**About this exercise**:
Reproduce word for word the lines between those holding "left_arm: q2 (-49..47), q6" and "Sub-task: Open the", inclusive, and nothing else from the data below.

**Information**:
..........
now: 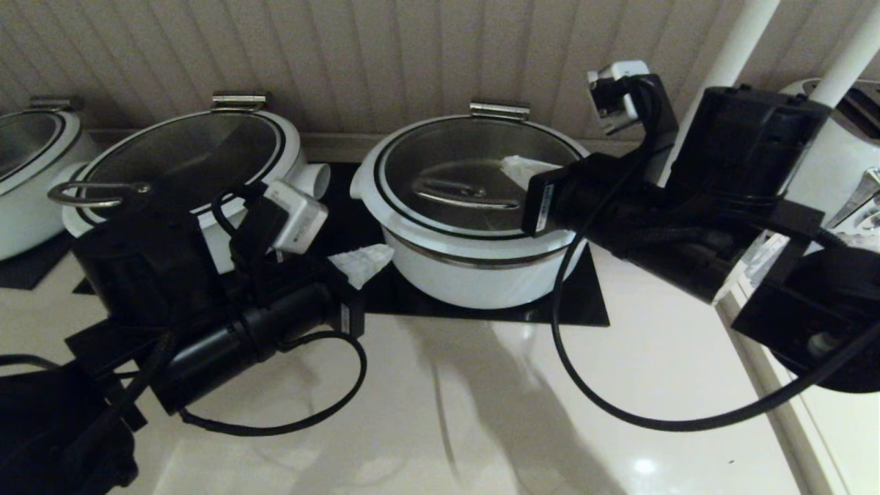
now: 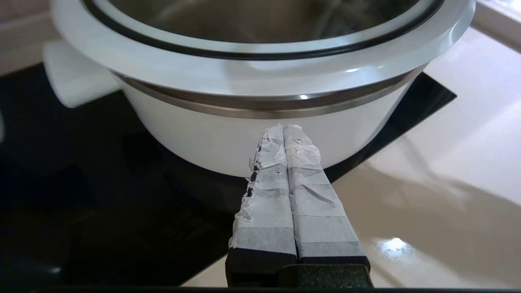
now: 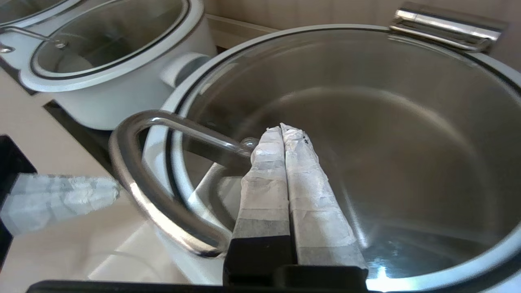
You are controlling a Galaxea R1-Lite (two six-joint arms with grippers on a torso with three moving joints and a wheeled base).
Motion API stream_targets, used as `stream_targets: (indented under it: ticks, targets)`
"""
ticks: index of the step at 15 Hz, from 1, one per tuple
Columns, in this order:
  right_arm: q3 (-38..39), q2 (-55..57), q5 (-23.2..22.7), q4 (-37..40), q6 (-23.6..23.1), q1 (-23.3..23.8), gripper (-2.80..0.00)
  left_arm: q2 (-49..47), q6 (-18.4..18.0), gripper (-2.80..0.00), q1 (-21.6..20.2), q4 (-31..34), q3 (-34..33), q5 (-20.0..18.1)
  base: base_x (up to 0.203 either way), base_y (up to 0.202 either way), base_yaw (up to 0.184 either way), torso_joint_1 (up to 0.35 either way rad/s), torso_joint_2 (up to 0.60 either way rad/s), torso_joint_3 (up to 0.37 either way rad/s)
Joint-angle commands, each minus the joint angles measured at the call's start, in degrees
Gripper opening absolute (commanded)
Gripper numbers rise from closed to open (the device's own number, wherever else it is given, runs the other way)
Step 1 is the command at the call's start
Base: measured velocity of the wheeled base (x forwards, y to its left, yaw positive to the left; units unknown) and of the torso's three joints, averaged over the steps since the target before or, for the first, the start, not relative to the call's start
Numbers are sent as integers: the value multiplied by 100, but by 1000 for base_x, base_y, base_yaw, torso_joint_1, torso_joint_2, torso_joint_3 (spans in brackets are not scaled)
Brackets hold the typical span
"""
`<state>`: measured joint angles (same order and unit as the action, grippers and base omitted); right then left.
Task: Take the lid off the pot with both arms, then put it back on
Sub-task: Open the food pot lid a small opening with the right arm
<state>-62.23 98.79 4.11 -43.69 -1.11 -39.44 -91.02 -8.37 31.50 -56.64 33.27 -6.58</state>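
Note:
The white pot (image 1: 481, 278) stands on a black mat, with the glass lid (image 1: 474, 155) sitting on it. The lid's steel bar handle (image 1: 460, 196) lies across its middle. My right gripper (image 1: 515, 168) is shut and empty, just above the glass beside the handle's right end. The right wrist view shows its tips (image 3: 281, 128) next to the handle (image 3: 134, 179). My left gripper (image 1: 364, 265) is shut and empty, low at the pot's left front. In the left wrist view its tips (image 2: 283, 128) are close to the pot wall (image 2: 203, 138), under the steel rim and the lid's white edge (image 2: 260, 69).
A wider white pot with a loop-handled lid (image 1: 185, 148) stands to the left, and a third pot (image 1: 27, 172) at the far left. A white appliance (image 1: 845, 158) is at the right edge. The black mat (image 1: 577, 302) lies on a glossy beige counter, with the wall close behind.

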Motion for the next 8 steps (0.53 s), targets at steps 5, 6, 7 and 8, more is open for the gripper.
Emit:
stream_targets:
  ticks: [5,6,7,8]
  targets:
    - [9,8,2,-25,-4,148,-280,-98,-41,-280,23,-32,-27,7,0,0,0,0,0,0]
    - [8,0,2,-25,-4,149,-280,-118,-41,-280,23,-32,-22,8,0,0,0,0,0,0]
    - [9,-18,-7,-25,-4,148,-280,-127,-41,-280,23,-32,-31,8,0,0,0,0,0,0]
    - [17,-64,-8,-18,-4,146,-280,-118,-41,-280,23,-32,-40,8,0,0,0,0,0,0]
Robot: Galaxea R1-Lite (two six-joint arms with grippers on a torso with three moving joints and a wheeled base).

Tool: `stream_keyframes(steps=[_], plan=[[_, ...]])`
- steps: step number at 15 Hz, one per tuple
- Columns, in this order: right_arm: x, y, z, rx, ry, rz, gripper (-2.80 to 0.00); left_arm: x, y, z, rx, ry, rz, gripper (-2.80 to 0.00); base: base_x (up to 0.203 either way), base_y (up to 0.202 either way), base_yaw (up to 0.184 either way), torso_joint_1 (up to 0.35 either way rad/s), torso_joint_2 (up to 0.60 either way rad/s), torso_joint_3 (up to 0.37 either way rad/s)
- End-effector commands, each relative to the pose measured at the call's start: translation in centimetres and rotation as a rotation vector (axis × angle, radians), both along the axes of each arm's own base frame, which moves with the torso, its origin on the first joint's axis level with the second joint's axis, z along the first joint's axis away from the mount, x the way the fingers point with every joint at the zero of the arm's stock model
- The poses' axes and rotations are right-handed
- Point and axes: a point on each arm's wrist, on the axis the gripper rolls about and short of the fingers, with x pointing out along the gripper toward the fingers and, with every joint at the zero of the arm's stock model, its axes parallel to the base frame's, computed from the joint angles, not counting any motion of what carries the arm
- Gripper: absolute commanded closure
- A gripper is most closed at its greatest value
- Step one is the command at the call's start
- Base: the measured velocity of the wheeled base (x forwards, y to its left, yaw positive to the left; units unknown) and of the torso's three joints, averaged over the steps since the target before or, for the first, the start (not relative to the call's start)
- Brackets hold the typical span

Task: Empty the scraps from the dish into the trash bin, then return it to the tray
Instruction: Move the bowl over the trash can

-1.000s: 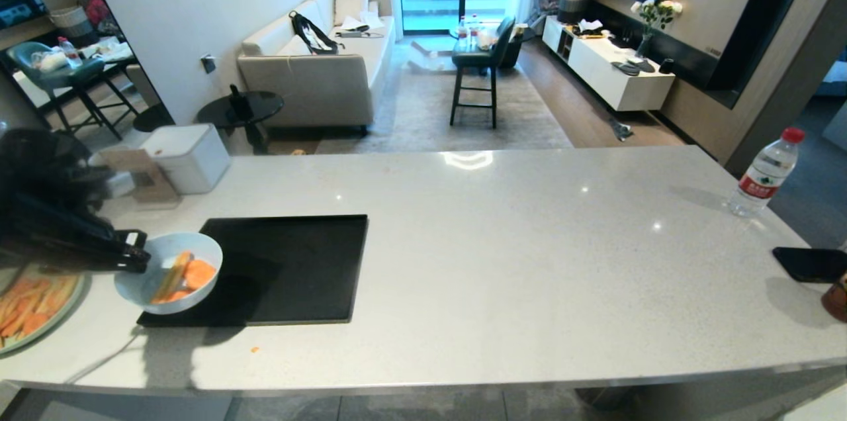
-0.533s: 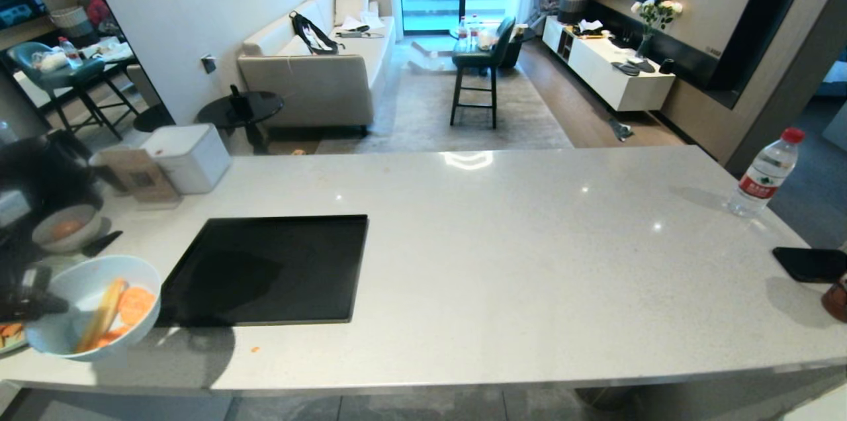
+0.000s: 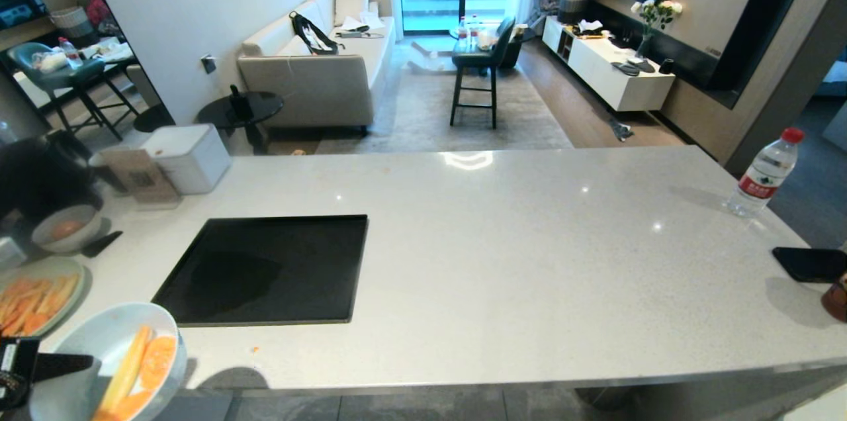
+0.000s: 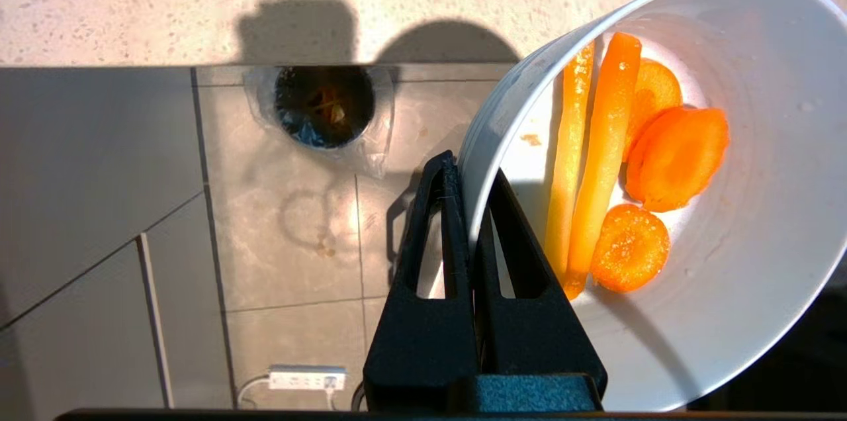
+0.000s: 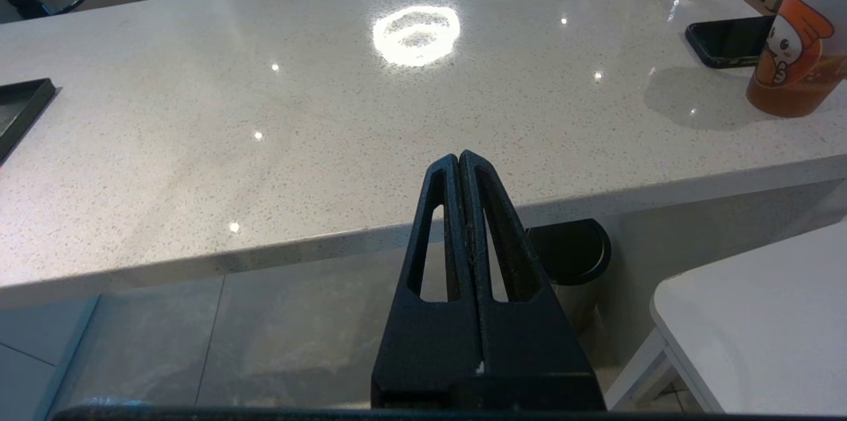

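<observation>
Left gripper (image 4: 468, 189): seen at the lower left corner of the head view (image 3: 40, 368), reaching in level from the frame's left edge; in the left wrist view the jaws are clamped on the rim of the dish, one finger outside the wall and one inside.
Dish (image 3: 109, 361): held at the lower left of the head view, past the near edge of the tabletop and partly over the floor; in the wrist view (image 4: 728, 209) it is seen tilted, its opening turned toward the camera.
Scraps (image 4: 628, 163): kept inside the dish; two long yellowish-orange sticks lie side by side next to three round orange slices.
Trash bin (image 4: 324, 106): seen from above in the upper left of the left wrist view, on the tiled floor just below the tabletop edge; a clear liner is folded over its rim; well apart from the dish.
Tray (image 3: 265, 269): lying flat on the tabletop (image 3: 529, 262), left of centre in the head view, nothing on it.
Right gripper (image 5: 461, 209): shown only in the right wrist view, held level below the near tabletop edge, jaws pressed together with nothing between them.
</observation>
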Motion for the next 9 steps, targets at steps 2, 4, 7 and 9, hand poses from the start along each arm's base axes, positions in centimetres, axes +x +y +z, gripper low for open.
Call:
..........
**Answer below**:
  left_arm: q2 (-49..47), q6 (-18.4..18.0), gripper (-2.80..0.00), q1 (-21.6..20.2), q4 (-31..34), q3 (-34..33), q5 (-20.0..18.1)
  base: base_x (up to 0.203 either way), base_y (up to 0.202 either way), base_yaw (up to 0.184 either way), torso_joint_1 (up to 0.35 either way rad/s), torso_joint_2 (up to 0.60 either way rad/s), torso_joint_3 (up to 0.37 either way rad/s)
Joint-angle commands, each minus the joint angles measured at the call's start, in degrees
Gripper opening absolute (commanded)
Gripper numbers rise from closed to open (the device's own number, wherever else it is given, runs the other way)
Step 1 is the command at the call's start
Base: measured velocity of the wheeled base (x forwards, y to its left, yaw positive to the left; units unknown) and of the torso's three joints, averaged over the steps since the target before or, for the first, the start, not relative to the call's start
Numbers are sent as integers: the value multiplied by 100, but by 1000 for base_x, base_y, base_yaw, torso_joint_1, torso_joint_2, torso_joint_3 (spans in brackets are not scaled)
Brackets hold the typical span
"""
`<state>`: measured joint angles (same order and unit as the action, grippers and base omitted); right then left.
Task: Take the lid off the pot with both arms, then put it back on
Sub-task: Open the food pot lid a small opening with the right arm

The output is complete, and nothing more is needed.